--- Work item ---
Copy out the whole listing below exactly.

--- Dataset section ---

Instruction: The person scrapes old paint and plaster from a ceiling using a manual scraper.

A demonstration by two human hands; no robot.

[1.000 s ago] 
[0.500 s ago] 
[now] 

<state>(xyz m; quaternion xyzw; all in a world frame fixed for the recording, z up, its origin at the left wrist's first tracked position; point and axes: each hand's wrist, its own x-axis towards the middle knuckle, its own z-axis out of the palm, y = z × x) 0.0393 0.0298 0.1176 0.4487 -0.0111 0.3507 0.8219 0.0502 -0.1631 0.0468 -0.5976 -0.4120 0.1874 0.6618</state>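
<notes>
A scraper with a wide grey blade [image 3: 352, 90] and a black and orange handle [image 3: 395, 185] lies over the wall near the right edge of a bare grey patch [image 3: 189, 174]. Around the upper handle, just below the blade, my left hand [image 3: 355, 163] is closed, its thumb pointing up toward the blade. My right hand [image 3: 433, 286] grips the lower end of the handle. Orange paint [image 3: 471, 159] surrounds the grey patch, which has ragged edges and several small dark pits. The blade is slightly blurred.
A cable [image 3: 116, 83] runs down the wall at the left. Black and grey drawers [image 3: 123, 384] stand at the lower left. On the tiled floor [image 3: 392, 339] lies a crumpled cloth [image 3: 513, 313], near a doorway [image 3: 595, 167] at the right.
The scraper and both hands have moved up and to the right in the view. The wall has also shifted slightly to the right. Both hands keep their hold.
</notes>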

--- Solution to this problem ---
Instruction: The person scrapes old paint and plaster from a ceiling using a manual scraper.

A demonstration by two human hands; no robot.

[1.000 s ago] 
[0.500 s ago] 
[now] 

<state>(xyz m; quaternion xyzw; all in a world frame fixed for the recording, z up, its origin at the left wrist's first tracked position; point and axes: each hand's wrist, its own x-axis towards the middle knuckle, its own z-axis out of the palm, y = z × x) 0.0393 0.0298 0.1176 0.4487 -0.0111 0.3507 0.8219 0.0502 -0.1631 0.0468 -0.5976 -0.4120 0.1874 0.6618</state>
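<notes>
A scraper with a wide grey blade [image 3: 352, 90] and a black and orange handle [image 3: 395, 185] lies over the wall near the right edge of a bare grey patch [image 3: 189, 174]. Around the upper handle, just below the blade, my left hand [image 3: 355, 163] is closed, its thumb pointing up toward the blade. My right hand [image 3: 433, 286] grips the lower end of the handle. Orange paint [image 3: 471, 159] surrounds the grey patch, which has ragged edges and several small dark pits. The blade is slightly blurred.
A cable [image 3: 116, 83] runs down the wall at the left. Black and grey drawers [image 3: 123, 384] stand at the lower left. On the tiled floor [image 3: 392, 339] lies a crumpled cloth [image 3: 513, 313], near a doorway [image 3: 595, 167] at the right.
The scraper and both hands have moved up and to the right in the view. The wall has also shifted slightly to the right. Both hands keep their hold.
</notes>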

This exercise is now complete.